Alexis de Tocqueville’s journey to the United States in 1831 is one of the most famous journeys in the history of political thought. As he recorded in “Democracy in America,” he found a flourishing and stable society characterized by an “equality of conditions” (among white Americans) and the pursuit of “self-interest well understood.” This was Tocqueville’s only visit to the U.S.; he watched the country’s slide into civil war from a distance. America, he wrote in 1856, had come to disappoint all the “friends of democratic liberty.”

Yet Tocqueville continued to travel until his death in 1859, visiting England, Ireland, Italy and Germany. The country that preoccupied him from the late 1830s onward was Algeria, France’s most important African colony, which he visited in 1841 and 1846. Tocqueville’s writings about Algeria are the most controversial part of his legacy.

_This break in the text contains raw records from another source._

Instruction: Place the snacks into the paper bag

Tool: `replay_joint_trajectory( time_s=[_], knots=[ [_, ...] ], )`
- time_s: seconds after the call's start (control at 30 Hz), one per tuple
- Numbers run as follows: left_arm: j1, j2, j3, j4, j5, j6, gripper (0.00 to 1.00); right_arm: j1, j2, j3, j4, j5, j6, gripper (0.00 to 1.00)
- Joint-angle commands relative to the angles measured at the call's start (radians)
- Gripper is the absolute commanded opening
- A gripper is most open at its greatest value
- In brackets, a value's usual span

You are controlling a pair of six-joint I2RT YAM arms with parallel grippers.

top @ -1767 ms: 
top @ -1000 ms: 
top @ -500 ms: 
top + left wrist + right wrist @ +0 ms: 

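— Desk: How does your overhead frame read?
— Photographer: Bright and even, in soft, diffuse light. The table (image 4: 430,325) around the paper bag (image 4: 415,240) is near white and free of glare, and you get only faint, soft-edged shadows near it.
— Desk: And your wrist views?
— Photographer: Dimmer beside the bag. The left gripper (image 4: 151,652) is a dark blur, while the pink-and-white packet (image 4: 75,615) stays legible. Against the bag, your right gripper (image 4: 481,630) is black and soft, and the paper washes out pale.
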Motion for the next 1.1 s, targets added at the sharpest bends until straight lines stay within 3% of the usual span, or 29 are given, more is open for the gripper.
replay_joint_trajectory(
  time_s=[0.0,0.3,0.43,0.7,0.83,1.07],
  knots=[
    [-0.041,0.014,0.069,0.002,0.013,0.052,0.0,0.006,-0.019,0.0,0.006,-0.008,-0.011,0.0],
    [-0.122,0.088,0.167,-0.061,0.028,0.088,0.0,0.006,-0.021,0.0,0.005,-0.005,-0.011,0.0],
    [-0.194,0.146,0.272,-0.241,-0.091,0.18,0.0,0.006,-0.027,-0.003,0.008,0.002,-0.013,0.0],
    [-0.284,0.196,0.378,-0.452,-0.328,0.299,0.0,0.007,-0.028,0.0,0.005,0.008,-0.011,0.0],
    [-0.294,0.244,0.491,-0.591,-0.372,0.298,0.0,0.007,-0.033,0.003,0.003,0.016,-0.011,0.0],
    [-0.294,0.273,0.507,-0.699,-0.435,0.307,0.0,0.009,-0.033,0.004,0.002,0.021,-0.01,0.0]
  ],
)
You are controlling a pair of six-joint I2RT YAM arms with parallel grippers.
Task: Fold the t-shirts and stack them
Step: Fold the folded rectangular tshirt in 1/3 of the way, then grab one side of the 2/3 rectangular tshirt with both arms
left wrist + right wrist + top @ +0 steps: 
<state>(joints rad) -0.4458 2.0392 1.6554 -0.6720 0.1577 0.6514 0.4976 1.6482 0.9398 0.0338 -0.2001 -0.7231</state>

French military involvement in Algeria began in 1830, and from the outset, some critics opposed the attempt to create an overseas French Empire. Starting in 1839, resistance from the indigenous Arab and Berber population led France to respond with brutal suppression, embarking on a policy of full territorial conquest and intensive colonial settlement.

Tocqueville was attracted by the possibilities of a French presence in North Africa. As early as 1837, he wrote that he had no doubt France would “be able to raise a great monument to our country’s glory on the African coast.” He wanted to see the country for himself and prepared meticulously for his first visit to Algeria in 1841, accompanied by his travelling companion in America, Gustave de Beaumont.

As in the U.S., Tocqueville was a tireless investigator in Algeria.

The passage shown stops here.